Hostels for the homeless were situated in the middle of working-class areas of housing. Local people had learnt to tolerate rather than love them. They might be ‘reception centres’ (see below), Salvation Army hostels or Rowton hotels, established in Victorian times for the working poor. There was usually no formal connection between these institutions and local health services, apart from the occasional appointment of a visiting GP at some of the larger hostels, such as the Camberwell Reception Centre. Their residents were often as hidden in these institutions as they would have been in any of the large mental hospitals.

The first sign of interest was a UK paper in 1956, which looked at psychiatric admissions to a south London observation ward.6 Of these admissions, 8 per cent were of ‘no fixed abode’, a synonym for homelessness which continues to be used (and misused) to this day.
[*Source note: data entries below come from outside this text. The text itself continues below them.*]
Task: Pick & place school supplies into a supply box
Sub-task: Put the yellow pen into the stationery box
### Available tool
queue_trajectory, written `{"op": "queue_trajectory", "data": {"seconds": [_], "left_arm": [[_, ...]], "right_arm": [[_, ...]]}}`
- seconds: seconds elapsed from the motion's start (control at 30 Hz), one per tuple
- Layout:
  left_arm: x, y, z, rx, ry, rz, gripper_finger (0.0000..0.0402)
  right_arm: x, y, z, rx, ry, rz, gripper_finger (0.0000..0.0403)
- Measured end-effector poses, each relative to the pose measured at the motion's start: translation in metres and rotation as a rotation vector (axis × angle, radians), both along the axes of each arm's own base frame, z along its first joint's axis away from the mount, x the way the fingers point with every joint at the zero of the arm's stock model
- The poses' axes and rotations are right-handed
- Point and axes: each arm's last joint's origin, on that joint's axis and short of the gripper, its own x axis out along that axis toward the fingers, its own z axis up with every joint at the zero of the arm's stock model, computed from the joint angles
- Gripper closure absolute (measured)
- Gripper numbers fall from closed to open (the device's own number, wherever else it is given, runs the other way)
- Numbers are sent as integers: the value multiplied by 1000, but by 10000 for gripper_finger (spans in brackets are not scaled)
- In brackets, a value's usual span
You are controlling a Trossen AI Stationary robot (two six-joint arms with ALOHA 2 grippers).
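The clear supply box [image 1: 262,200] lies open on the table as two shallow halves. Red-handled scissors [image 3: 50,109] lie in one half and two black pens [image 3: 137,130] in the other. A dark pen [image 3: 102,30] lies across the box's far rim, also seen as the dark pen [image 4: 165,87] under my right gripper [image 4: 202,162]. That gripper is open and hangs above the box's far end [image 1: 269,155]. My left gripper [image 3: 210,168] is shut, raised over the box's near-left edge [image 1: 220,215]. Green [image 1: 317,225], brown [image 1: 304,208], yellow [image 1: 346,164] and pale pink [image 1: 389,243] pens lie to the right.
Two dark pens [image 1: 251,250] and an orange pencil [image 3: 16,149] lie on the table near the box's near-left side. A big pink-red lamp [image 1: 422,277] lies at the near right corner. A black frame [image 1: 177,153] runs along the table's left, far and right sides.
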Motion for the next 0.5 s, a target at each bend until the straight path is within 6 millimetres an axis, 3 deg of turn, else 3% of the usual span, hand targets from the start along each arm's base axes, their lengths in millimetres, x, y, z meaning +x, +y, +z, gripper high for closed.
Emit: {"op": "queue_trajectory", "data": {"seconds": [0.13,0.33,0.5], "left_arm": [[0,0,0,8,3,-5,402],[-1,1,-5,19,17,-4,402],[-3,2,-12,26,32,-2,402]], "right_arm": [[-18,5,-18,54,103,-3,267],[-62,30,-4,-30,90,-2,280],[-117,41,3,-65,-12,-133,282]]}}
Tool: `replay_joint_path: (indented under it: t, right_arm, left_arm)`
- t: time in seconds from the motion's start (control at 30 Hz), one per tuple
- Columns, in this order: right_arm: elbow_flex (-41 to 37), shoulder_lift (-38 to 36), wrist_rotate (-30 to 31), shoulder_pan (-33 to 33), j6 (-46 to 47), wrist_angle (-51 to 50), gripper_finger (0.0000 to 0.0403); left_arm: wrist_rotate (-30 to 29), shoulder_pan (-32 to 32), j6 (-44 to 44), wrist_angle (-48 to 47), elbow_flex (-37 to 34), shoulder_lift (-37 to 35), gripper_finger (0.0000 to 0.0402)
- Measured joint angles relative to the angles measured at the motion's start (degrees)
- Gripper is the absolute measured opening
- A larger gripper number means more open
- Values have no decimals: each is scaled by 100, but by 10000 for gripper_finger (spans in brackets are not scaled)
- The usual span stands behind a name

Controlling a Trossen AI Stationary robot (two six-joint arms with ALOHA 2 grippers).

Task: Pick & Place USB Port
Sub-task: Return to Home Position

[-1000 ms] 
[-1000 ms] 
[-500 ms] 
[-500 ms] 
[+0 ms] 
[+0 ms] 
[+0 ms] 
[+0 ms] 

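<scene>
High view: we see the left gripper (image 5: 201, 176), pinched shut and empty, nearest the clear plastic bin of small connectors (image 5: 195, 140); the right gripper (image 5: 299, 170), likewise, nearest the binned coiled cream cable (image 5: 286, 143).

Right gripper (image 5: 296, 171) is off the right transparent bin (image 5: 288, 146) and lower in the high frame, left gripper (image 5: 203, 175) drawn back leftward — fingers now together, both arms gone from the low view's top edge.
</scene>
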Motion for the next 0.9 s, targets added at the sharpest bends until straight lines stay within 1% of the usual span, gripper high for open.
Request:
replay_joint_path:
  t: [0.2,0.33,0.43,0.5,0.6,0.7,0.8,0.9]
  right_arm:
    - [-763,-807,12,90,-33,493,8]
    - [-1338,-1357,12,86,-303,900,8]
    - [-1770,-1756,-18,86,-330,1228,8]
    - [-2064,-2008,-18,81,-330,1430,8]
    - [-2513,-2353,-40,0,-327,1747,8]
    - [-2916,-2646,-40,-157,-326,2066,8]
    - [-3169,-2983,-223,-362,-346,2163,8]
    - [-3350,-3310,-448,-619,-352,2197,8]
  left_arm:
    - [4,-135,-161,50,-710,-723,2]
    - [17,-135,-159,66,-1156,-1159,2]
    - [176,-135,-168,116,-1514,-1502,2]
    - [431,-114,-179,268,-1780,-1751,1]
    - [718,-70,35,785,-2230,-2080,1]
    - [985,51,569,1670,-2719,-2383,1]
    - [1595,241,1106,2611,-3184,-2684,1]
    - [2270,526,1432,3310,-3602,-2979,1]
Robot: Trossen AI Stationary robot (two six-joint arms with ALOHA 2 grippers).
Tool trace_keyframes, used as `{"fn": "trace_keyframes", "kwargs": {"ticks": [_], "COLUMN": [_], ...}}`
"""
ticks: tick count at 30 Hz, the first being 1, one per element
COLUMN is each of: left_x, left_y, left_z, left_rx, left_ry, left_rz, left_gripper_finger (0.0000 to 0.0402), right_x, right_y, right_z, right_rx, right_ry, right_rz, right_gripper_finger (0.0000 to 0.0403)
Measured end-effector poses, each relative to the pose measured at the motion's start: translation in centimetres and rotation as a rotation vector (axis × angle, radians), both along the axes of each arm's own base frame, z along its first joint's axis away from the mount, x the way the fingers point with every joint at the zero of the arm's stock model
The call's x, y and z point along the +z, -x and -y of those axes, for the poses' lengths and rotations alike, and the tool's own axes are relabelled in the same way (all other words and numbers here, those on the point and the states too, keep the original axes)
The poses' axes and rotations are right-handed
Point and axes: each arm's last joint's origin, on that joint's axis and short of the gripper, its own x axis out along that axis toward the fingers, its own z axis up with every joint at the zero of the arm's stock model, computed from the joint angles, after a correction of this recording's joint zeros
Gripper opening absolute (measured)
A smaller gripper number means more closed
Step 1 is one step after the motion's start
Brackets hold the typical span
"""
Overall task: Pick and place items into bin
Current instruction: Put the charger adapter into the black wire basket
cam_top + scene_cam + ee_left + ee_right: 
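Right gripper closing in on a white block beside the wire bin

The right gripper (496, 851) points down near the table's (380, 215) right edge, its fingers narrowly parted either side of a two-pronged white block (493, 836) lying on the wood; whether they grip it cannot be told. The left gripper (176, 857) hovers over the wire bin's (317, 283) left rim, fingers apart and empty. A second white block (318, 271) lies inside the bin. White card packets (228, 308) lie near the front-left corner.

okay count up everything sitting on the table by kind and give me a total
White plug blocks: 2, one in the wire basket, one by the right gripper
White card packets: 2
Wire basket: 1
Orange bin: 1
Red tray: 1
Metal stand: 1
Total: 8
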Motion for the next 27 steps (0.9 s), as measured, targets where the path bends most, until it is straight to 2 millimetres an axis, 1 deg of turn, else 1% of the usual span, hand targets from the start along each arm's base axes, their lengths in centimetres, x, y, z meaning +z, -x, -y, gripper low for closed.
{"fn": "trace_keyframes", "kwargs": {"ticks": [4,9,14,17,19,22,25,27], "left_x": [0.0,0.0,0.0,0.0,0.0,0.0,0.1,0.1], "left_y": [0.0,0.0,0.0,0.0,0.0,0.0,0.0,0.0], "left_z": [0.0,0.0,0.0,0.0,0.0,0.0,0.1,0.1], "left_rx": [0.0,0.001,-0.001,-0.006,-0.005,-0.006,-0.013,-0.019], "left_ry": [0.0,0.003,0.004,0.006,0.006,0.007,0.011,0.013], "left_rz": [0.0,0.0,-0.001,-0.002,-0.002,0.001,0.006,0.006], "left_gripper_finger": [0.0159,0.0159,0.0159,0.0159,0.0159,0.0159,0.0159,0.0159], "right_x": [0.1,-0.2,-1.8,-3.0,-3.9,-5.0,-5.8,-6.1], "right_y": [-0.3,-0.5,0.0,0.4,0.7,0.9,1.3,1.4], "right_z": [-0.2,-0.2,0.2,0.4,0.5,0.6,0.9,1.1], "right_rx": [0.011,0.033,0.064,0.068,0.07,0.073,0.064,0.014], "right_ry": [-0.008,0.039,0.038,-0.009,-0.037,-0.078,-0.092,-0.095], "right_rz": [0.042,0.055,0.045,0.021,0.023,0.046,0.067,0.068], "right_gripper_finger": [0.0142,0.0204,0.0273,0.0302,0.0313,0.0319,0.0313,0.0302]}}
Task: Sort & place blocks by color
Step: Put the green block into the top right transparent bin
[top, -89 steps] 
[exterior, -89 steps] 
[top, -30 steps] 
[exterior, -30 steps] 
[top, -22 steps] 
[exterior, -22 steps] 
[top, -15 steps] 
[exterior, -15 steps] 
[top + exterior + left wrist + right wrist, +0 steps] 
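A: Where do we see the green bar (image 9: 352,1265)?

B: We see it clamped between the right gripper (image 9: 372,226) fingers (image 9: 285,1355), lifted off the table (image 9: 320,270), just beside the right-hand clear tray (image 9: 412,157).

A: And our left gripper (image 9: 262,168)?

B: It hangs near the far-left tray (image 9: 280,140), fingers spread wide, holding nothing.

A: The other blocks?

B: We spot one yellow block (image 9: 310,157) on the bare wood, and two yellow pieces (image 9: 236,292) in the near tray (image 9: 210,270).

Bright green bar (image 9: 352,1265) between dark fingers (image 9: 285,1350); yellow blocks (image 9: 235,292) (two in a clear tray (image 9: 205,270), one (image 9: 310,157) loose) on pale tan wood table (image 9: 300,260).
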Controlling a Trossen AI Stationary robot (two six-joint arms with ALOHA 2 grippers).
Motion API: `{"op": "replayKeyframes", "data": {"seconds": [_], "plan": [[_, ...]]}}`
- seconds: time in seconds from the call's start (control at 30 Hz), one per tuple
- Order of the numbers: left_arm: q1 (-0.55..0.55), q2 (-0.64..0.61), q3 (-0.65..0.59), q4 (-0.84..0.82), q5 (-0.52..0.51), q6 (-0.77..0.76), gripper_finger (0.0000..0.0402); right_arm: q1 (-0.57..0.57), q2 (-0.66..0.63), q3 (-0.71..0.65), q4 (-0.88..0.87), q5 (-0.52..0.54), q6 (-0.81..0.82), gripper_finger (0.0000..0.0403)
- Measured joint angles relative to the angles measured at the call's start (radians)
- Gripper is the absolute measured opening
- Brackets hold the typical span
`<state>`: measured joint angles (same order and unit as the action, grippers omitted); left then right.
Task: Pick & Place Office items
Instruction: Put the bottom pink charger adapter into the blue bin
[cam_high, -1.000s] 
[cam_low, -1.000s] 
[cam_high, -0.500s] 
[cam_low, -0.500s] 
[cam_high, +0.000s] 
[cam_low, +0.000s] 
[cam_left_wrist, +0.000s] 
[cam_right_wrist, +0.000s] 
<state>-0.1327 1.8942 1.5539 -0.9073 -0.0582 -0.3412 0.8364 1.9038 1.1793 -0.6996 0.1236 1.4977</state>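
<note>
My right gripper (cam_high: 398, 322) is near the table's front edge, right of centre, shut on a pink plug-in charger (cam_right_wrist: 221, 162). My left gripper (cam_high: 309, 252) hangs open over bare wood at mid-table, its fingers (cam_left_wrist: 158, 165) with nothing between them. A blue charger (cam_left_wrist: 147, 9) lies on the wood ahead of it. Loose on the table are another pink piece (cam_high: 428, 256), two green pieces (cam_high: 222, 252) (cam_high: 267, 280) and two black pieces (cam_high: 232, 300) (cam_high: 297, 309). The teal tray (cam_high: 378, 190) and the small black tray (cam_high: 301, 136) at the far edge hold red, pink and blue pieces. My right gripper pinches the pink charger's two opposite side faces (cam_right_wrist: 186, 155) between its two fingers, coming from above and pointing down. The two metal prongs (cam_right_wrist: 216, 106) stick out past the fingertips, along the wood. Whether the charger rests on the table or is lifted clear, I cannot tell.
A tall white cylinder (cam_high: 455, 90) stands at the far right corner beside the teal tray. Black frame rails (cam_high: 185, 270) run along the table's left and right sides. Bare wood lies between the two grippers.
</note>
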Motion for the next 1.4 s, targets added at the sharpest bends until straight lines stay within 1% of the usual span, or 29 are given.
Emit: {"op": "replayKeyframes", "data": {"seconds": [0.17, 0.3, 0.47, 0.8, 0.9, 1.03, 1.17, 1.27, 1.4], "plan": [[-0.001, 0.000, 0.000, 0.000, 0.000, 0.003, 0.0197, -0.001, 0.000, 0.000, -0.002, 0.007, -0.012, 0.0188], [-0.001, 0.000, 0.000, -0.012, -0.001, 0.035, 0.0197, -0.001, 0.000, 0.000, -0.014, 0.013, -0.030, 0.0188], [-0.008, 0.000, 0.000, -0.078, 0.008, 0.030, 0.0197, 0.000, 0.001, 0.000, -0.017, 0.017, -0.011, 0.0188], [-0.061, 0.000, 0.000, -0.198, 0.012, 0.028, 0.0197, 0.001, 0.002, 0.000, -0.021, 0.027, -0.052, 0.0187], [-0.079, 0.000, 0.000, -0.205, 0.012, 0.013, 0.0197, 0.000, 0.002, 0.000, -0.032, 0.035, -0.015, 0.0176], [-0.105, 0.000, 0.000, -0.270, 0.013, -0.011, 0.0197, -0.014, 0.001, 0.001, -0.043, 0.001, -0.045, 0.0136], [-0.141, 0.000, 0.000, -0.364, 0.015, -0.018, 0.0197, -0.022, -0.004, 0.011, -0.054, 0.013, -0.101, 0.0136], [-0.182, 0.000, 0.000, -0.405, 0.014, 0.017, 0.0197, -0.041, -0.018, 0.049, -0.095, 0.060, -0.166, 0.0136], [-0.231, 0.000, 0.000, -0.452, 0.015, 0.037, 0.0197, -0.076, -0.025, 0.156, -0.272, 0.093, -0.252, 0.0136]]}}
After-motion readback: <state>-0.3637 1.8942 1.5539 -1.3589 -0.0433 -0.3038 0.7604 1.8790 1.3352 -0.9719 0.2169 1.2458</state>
This was a much higher proportion than would have been expected from the numbers of homeless men in the local area. A third were diagnosed as suffering from schizophrenia, mostly with delusional ideas; and those with this diagnosis tended to be living in the most impoverished circumstances, such as night shelters, rather than common lodging houses. The author suggested that

When he falls ill, the down and out should, ideally, be treated in a separate institution … where his environment was as near his normal habitat as possible. He would then be more likely to stay … it would be an advantage if he could be committed to the institution for a definite period, and as so many appear in court, this should be possible.

This was the first clear acknowledgement of excess morbidity for psychosis in the homeless and the first call for a specialist service – but one that remained unheard for thirty years.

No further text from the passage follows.